### What you will do
Search the data for "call". Return each matching line.

:: Supplied material

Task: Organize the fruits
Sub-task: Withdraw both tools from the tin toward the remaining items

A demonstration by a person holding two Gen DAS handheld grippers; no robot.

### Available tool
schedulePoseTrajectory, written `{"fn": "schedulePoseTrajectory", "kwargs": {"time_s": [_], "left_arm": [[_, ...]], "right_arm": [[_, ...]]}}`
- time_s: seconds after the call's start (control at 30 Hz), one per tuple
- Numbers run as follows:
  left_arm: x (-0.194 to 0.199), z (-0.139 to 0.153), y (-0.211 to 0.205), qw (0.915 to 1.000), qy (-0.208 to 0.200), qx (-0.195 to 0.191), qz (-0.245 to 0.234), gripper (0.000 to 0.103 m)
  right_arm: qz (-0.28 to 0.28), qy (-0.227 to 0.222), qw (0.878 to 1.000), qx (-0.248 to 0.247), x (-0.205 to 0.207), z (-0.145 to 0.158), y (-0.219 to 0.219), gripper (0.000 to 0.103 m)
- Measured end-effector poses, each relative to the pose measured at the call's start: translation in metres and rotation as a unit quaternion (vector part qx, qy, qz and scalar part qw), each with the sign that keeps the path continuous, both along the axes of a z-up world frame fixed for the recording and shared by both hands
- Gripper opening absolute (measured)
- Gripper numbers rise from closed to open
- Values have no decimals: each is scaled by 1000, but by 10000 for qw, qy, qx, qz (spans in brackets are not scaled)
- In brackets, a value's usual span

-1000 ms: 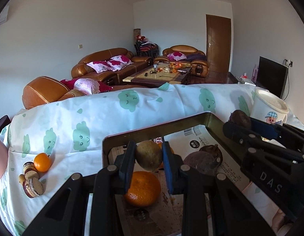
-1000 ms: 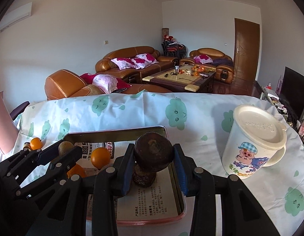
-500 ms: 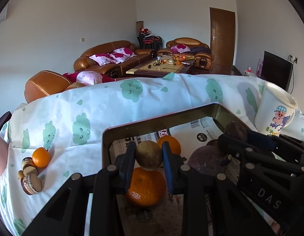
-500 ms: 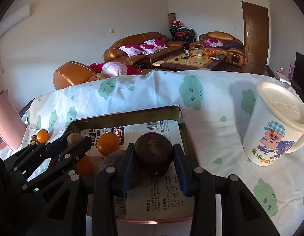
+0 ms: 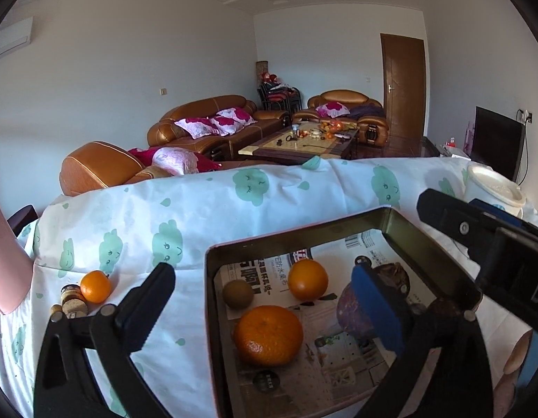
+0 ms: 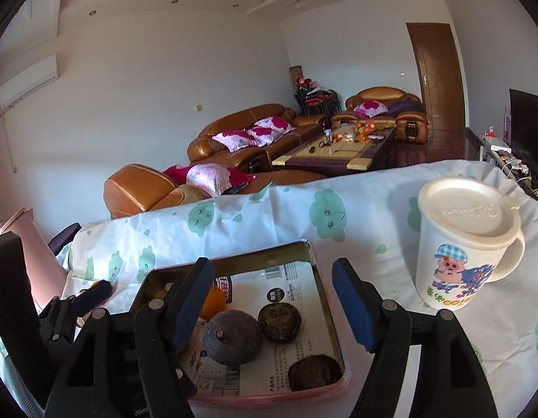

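Right wrist view: both grippers' jaws gape empty above the tray (image 6: 324, 299).

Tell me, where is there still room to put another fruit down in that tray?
In the tray, bare paper shows at the far right corner, beyond the brown fruit. The middle is crowded around the purple fruit. Outside, open cloth lies between tray and mug.
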State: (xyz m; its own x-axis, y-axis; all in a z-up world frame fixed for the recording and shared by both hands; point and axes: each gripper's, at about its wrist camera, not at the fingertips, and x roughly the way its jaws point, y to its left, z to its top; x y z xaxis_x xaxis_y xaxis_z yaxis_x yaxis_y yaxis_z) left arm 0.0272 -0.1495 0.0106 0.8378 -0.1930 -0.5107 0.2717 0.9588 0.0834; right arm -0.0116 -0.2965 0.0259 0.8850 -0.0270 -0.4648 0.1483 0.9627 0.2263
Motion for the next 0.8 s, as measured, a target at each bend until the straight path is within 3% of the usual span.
{"fn": "schedulePoseTrajectory", "kwargs": {"time_s": [0.3, 0.8], "left_arm": [[-7, 2, 14, 9999, -68, 18, 139, 103], [-17, -2, 46, 9996, 67, -45, 255, 103]], "right_arm": [[-264, -273, 9976, -585, -2, 0, 11, 75], [-385, -276, 9980, -423, -13, -8, 17, 75]]}}
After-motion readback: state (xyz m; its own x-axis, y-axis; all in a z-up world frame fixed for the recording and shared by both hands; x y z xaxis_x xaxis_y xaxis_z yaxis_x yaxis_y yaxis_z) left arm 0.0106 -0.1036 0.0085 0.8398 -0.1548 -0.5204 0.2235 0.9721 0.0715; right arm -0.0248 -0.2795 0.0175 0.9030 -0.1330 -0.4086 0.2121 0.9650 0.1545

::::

### Solution
- time_s: seconds after the call's start (control at 30 Hz), one per tuple
- Measured end-effector poses, each relative to the pose measured at the call's start: translation in metres and rotation as a unit quaternion (vector part qx, qy, qz and scalar part qw), each with the sign that keeps the path continuous, both along the axes of a z-up world frame fixed for the recording and shared by both hands

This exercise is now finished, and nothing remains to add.